__Problem requirements__
Please write out every line of the listing without alteration, but omit the images.

__Provided data__

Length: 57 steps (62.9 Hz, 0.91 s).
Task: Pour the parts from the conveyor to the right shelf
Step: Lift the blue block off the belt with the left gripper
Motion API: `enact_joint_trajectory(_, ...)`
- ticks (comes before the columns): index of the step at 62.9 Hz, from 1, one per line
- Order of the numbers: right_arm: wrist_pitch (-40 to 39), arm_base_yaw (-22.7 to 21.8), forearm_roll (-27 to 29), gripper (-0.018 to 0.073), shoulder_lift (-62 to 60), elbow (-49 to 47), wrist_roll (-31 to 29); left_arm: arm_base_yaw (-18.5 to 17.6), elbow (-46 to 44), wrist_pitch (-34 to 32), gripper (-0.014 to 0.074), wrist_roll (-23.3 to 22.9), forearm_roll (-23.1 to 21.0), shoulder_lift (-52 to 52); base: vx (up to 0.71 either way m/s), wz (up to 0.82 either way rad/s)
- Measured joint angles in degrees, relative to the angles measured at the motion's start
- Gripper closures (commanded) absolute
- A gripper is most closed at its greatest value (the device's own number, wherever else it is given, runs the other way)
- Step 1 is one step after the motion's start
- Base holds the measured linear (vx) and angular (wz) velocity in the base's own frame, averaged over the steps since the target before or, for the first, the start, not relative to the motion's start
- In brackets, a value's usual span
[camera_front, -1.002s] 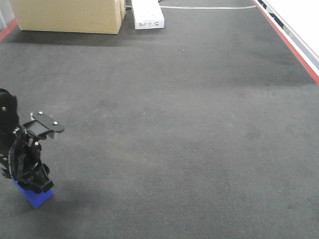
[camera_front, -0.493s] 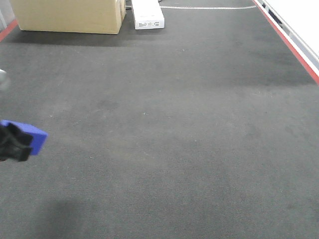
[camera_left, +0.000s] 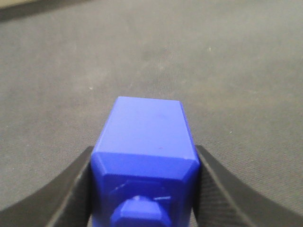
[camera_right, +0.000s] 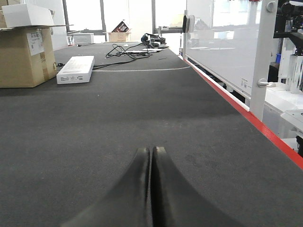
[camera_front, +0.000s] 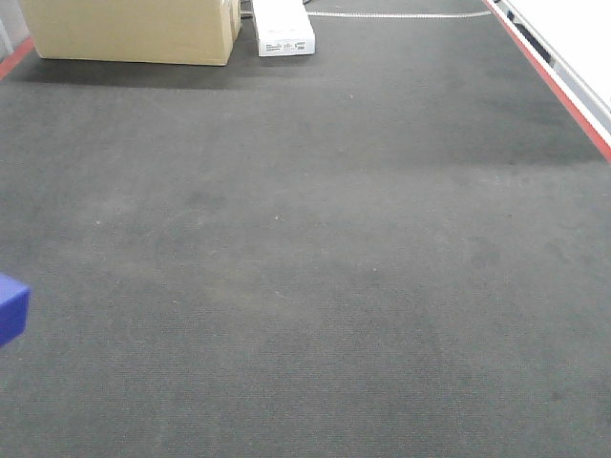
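My left gripper (camera_left: 144, 163) is shut on a blue plastic bin (camera_left: 146, 142), its black fingers (camera_left: 71, 189) pressed against both sides, above the dark grey conveyor surface (camera_left: 213, 71). In the front view only a corner of the blue bin (camera_front: 10, 307) shows at the left edge; the left arm itself is out of frame there. My right gripper (camera_right: 151, 150) is shut and empty, its fingertips touching, low over the dark surface (camera_right: 94, 123). No parts and no shelf are visible.
A cardboard box (camera_front: 134, 29) and a flat white box (camera_front: 283, 27) lie at the far end. A red edge strip (camera_front: 563, 86) runs along the right side. In the right wrist view a white frame post (camera_right: 262, 56) and cables (camera_right: 128, 49) show.
The left arm and the blue bin have moved left and out of the front view; a second ago the arm stood at lower left with the bin under it, now only a bin corner shows.
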Motion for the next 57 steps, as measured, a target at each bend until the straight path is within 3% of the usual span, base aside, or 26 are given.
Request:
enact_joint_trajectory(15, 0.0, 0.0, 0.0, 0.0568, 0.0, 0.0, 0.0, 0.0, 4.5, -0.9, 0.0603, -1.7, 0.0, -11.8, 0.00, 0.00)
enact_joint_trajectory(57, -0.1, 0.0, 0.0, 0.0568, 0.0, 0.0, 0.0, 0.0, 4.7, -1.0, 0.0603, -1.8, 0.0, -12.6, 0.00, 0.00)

__Reply to the task__
Length: 57 steps (62.9 Hz, 0.91 s).
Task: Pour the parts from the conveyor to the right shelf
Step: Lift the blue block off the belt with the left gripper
Motion API: `enact_joint_trajectory(_, ...)`
- ticks (comes before the columns): index of the step at 62.9 Hz, from 1, one per line
- Order of the numbers: right_arm: wrist_pitch (-40 to 39), arm_base_yaw (-22.7 to 21.8), forearm_roll (-27 to 29), gripper (-0.018 to 0.073), shoulder_lift (-62 to 60), elbow (-49 to 47), wrist_roll (-31 to 29); left_arm: arm_base_yaw (-18.5 to 17.6), elbow (-46 to 44), wrist_pitch (-34 to 32), gripper (-0.014 to 0.074), wrist_roll (-23.3 to 22.9), forearm_roll (-23.1 to 21.0), shoulder_lift (-52 to 52); base: vx (up to 0.71 either way m/s), wz (up to 0.82 either way rad/s)
- Measured joint angles in degrees, relative to the angles measured at the motion's start
- Gripper closures (commanded) absolute
- A gripper is most closed at its greatest value (the device's own number, wherever else it is given, runs the other way)
- Step 1 is one step after the motion's start
- Base holds the measured linear (vx) and angular (wz) velocity in the base's own frame, averaged over the steps since the target before or, for the first, the start, not relative to the motion's start
- In brackets, a value's usual span
[camera_front, -1.002s] 
[camera_front, -0.493s] 
[camera_left, +0.000s] 
[camera_right, +0.000s] 
[camera_front, +0.000s] 
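My left gripper (camera_left: 144, 163) is shut on a blue plastic bin (camera_left: 146, 142), its black fingers (camera_left: 71, 189) pressed against both sides, above the dark grey conveyor surface (camera_left: 213, 71). In the front view only a corner of the blue bin (camera_front: 10, 307) shows at the left edge; the left arm itself is out of frame there. My right gripper (camera_right: 151, 150) is shut and empty, its fingertips touching, low over the dark surface (camera_right: 94, 123). No parts and no shelf are visible.
A cardboard box (camera_front: 134, 29) and a flat white box (camera_front: 283, 27) lie at the far end. A red edge strip (camera_front: 563, 86) runs along the right side. In the right wrist view a white frame post (camera_right: 262, 56) and cables (camera_right: 128, 49) show.
The left arm and the blue bin have moved left and out of the front view; a second ago the arm stood at lower left with the bin under it, now only a bin corner shows.
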Motion for the next 57 steps, as measured, a target at each bend until the straight path is within 3% of the usual span, base aside, or 26 are given.
Request:
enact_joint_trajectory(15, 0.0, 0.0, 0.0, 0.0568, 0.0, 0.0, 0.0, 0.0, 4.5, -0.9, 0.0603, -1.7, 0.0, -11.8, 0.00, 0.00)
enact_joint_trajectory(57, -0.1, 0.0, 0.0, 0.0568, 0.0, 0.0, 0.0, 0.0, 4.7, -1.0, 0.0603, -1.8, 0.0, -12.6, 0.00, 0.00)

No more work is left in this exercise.